What you should do :: Pictures stay out. Extract the lines below from the first one through the line with "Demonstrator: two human", both included.

Recorded data ::

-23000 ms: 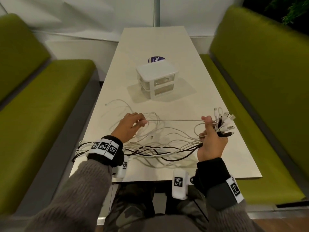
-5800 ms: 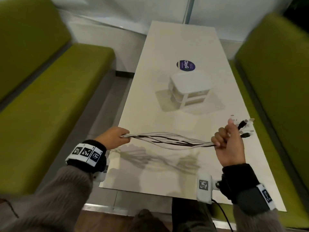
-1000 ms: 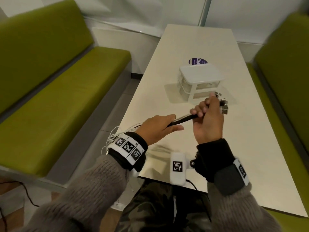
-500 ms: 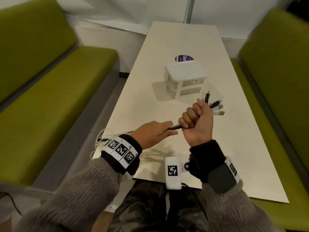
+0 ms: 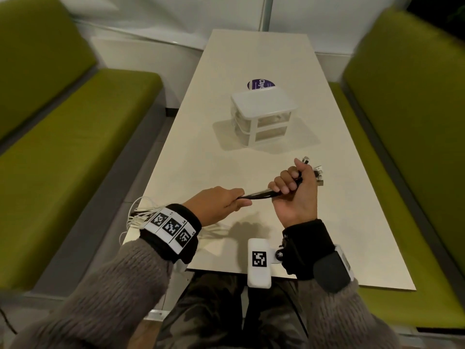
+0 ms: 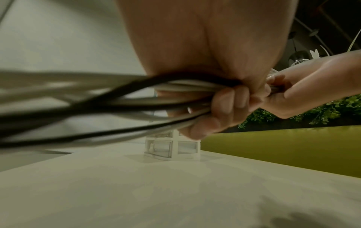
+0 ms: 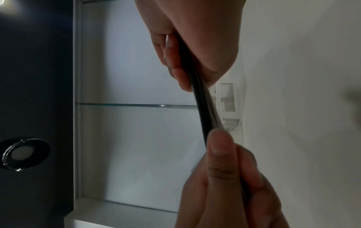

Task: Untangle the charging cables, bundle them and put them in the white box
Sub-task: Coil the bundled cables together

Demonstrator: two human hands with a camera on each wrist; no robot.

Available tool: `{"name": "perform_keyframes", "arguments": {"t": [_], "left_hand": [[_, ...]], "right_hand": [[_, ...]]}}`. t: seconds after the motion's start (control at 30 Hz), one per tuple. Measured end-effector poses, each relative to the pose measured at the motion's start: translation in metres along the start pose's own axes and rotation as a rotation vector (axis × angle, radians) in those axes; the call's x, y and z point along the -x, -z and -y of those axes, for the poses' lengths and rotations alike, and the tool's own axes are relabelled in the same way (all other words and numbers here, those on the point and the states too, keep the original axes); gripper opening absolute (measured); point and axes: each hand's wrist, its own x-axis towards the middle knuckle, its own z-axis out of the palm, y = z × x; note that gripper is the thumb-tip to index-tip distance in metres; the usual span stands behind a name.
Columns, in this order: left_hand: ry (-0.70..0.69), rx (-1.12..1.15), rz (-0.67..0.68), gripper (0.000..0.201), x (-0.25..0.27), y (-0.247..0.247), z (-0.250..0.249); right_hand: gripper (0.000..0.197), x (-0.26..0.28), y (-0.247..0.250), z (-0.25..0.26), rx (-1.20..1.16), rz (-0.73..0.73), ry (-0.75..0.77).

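Note:
A bundle of black and white charging cables [image 5: 259, 195] runs taut between my two hands above the near part of the white table [image 5: 251, 51]. My right hand [image 5: 294, 195] grips the bundle in a fist near its plugs [image 5: 317, 173], which stick out past the thumb. Just to its left, my left hand [image 5: 221, 202] holds the same bundle [image 6: 125, 98], fingers curled round it. The loose lengths [image 5: 137, 214] trail behind my left wrist over the table's left edge. The white box [image 5: 263, 114], lidded with clear drawers, stands mid-table beyond both hands.
A round purple sticker [image 5: 260, 84] lies on the table behind the box. Green benches [image 5: 65, 137] run along both sides, the right one [image 5: 415, 117] close to the table edge. A white wall is at the far end.
Over the last second both hands stayed close together on the bundle. My right hand has shifted right and nearer, away from the box. The loose cable lengths still hang off the left edge.

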Motion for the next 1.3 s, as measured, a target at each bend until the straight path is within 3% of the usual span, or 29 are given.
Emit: {"name": "perform_keyframes", "arguments": {"t": [0.1,0.17,0.23,0.27,0.33,0.47,0.73,1.03,1.23,1.3], "left_hand": [[0.007,-0.006,0.016,0.027,0.001,0.004,-0.004],[-0.076,0.030,-0.074,0.030,0.001,0.005,-0.013],[-0.191,0.181,-0.151,0.042,0.000,0.005,-0.023],[-0.214,0.267,-0.160,0.038,-0.001,0.003,-0.026],[-0.174,0.342,-0.153,0.026,-0.001,0.001,-0.025],[-0.076,0.285,-0.106,0.024,0.005,-0.004,0.003],[0.080,0.210,-0.012,0.036,0.012,0.009,0.028],[0.238,0.212,0.158,0.053,0.001,0.036,0.034],[0.110,0.410,-0.133,0.052,-0.003,0.047,0.022],[0.075,0.515,-0.126,0.051,-0.002,0.049,0.022]], "right_hand": [[0.040,0.000,-0.005,-0.001,0.022,-0.032,0.025],[0.041,0.003,-0.013,-0.004,0.088,-0.013,0.033],[0.043,0.006,-0.022,-0.006,0.145,0.009,0.031],[0.045,0.007,-0.026,-0.005,0.166,0.022,0.028],[0.048,0.007,-0.032,-0.001,0.217,0.061,0.030],[0.051,0.005,-0.031,0.009,0.285,0.113,0.027],[0.047,-0.001,-0.015,0.010,0.464,0.153,-0.059],[0.039,-0.002,-0.002,0.009,0.722,0.203,-0.005],[0.046,-0.003,-0.001,0.000,0.862,0.228,0.032],[0.047,-0.003,0.001,-0.002,0.878,0.236,0.030]]}}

The answer ::
-23000 ms: 
-5800 ms: 
-1000 ms: 
-500 ms: 
+0 ms: 
+0 ms: 
+0 ms: 

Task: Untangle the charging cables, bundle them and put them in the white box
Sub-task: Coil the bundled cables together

Demonstrator: two human hands with a camera on each wrist; no robot.

The exercise requires no more work.